‘Without them it couldn’t happen:’ North Bay's Latino workforce a crucial part of local construction crews
Ranchera music fills the air in Coffey Park, where a boombox blasting inside a half-built home sends a traditional Mexican folk tune echoing down the street of a neighborhood rapidly taking shape in northwest Santa Rosa.
The wailing vocals and Latin beats are punctuated by hammer blows, screeching circular saws and the successive pat, pat, pat of nail guns that are bringing this former ash-heap back to life.
In one home on Kerry Lane, Joel Calderon, 59, cuts white baseboard for the living room while his crew, twin brothers Eliseo and Juan Gallardo, 33, install baseboards, shelves, door molding and other finish work.
Since September, the three-man crew has been doing nonstop work in Santa Rosa fire zones, mostly in Coffey Park. They are part of a small army of construction workers assembled to rebuild Sonoma County, where wind-driven wildfires destroyed 5,334 homes a year ago.
The nails and screws they sink, the measurements they take, the baseboards and cabinets they skillfully cut and fit, is the same work the crew has been doing for years. But the new homes in Santa Rosa’s burned neighborhoods are unlike any they’ve worked on, said Calderon.
“It’s a very emotional thing to see the expression of gratitude on the owner’s face when you hand them the keys,” said Calderon, speaking in Spanish.
Calderon, who has been working construction in Sonoma County for 32 years, is part of a crucial Latino workforce - or as he puts it, “mano de obra” - that is rebuilding neighborhoods leveled during last year’s historic wildfires.
As many as 80 percent of the construction workers involved in the rebuild are Latino, according to building officials familiar with the reconstruction underway.
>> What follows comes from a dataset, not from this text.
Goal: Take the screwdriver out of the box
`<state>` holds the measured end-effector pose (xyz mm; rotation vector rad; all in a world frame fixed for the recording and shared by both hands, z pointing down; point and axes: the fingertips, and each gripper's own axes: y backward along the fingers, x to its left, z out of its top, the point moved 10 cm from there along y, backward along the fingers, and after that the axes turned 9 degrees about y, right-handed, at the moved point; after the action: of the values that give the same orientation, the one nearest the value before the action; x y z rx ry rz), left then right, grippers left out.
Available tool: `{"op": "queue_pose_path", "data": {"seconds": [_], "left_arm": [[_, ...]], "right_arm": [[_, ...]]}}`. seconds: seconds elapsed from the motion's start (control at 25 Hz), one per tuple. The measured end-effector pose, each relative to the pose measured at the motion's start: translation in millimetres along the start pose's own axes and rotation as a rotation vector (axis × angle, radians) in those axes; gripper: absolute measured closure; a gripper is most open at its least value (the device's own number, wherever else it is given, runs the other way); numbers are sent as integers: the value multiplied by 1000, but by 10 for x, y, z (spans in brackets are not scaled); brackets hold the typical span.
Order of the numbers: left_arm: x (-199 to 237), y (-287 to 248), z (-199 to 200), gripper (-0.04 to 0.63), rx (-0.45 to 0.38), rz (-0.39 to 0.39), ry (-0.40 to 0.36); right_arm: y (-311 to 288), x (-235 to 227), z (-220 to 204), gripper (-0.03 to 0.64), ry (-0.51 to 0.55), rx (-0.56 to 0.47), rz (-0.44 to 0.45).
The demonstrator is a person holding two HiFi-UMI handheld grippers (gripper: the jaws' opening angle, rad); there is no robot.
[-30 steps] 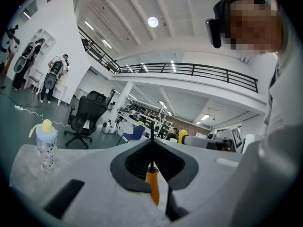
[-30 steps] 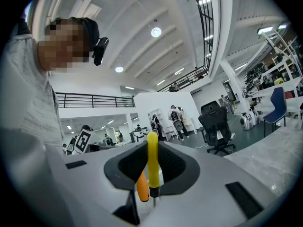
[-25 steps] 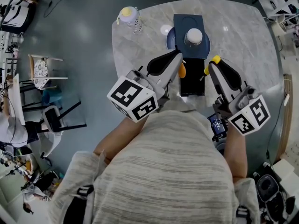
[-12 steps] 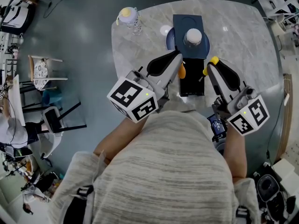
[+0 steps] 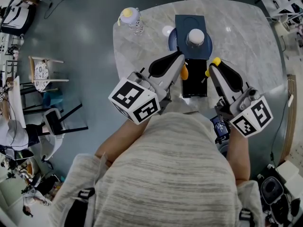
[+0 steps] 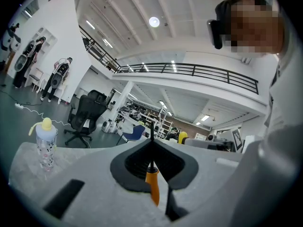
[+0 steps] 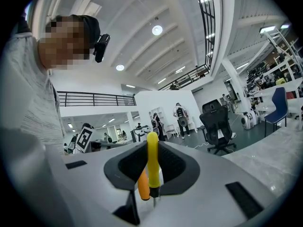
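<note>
The left tool (image 6: 151, 148) is pinched together on the thin dark shaft of an orange-handled screwdriver (image 6: 152, 186). Its handle shows below the jaws and its tip pokes out above them. The right tool (image 7: 152, 167) is clamped on a yellow-handled screwdriver (image 7: 152, 148) with its metal tip pointing down. An orange piece (image 7: 143, 186) just behind it at 7 o'clock is half hidden, and I cannot tell what it is.

In the head view both tools flank the open black box (image 5: 195, 86) on the marble worktop (image 5: 246, 37), the left at the box's 10 o'clock and the right at its 2 o'clock. The box's inside is too dark to make out. The person's torso hides the worktop's near edge.

A bottle (image 5: 131, 18) at the worktop's 11 o'clock carries a print too small to read. The tools' cubes show only black-and-white squares.
</note>
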<state>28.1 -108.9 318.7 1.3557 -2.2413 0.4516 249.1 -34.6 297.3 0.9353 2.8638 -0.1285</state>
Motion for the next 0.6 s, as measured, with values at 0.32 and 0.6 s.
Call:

“Without them it couldn’t happen,” said John Allen, chief operations officer and vice president of APM Homes of Santa Rosa. He compares the outsized role Latino construction workers play in the rebuild to the critical part they play in the state’s agricultural industry.
“In this case, the crop that we’re harvesting is hope, resiliency and love. It’s a labor of love,” he said.
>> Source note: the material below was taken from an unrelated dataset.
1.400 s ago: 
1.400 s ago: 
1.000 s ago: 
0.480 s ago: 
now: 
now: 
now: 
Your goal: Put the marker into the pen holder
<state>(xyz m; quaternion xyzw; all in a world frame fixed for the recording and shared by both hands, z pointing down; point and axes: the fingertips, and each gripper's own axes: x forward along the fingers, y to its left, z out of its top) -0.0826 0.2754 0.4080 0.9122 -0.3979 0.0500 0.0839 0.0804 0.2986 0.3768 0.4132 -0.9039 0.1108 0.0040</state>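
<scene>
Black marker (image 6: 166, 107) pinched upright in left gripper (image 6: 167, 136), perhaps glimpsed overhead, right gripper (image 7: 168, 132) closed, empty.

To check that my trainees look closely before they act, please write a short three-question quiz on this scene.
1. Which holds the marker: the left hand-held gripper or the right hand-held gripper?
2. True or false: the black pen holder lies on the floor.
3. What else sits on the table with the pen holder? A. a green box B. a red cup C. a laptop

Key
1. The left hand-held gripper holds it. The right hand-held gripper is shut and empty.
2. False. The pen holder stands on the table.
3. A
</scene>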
APM Homes is currently constructing 67 homes in Coffey Park and three in Fountaingrove. It has sold 17 brand new homes in east Santa Rosa’s Skyhawk neighborhood to fire survivors.
Allen said that every builder and subcontractor, whether they’re coming from Santa Rosa, Sacramento or anywhere else, have seen the devastation and been moved by it.
“It affects,” he said. “You’re not just building a new home.”
Saul Diaz, a 42-year-old framer from the Sacramento area, moved to Sonoma County shortly after the fire with the hope of taking part in the rebuild effort. Diaz, who works for R&R Framing of Rancho Cordova, landed some condominium construction work the company was doing in Petaluma.
He found an apartment in Rohnert Park, brought his family to town and enrolled his 11-year-old son into school. He quickly became attached to his new community, and has been deeply moved by the gratitude of homeowners who watched their houses rise in an array of framing studs and plywood sheathing.
“I don’t want to leave now,” he said. “I like it here and the schools are good.”
Alejandro Carradas, 33, of Santa Rosa also works for R&R Framing, an APM Homes subcontractor. Carradas, who has a wife and two children, 11 and 6, has worked for APM for about four years and has lived in Santa Rosa for 18.
He said R&R Framing has so far erected 52 homes in burned neighborhoods. Like the Calderon brothers, Carradas said there’s something different about rebuilding as opposed to new construction. There’s a sense of urgency.
“The difference is this is a place where there were already people,” he said, speaking in Spanish. “The faster you build the better, because families can get back into their homes.”
It’s unclear exactly how many Latino construction workers are involved in the rebuild effort.
Allen said Latinos comprise about 80 percent of APM Homes’ workforce. Keith Woods, CEO of North Coast Builders Exchange, said he’s heard local contractors put the overall share of Latinos in the rebuild at about ?70 percent.
All agree Latinos play an outsized role in the housing recovery for Sonoma County, where 27 percent of the county’s 504,000 residents are Latino, according to ?U.S. Census estimates.
The concentration of Latinos in the construction industry is the result of recent demographic changes taking place in Sonoma County, said Ben Stone, executive director of the Sonoma County Economic Development Board. Latinos tend to be a younger cohort than the general population.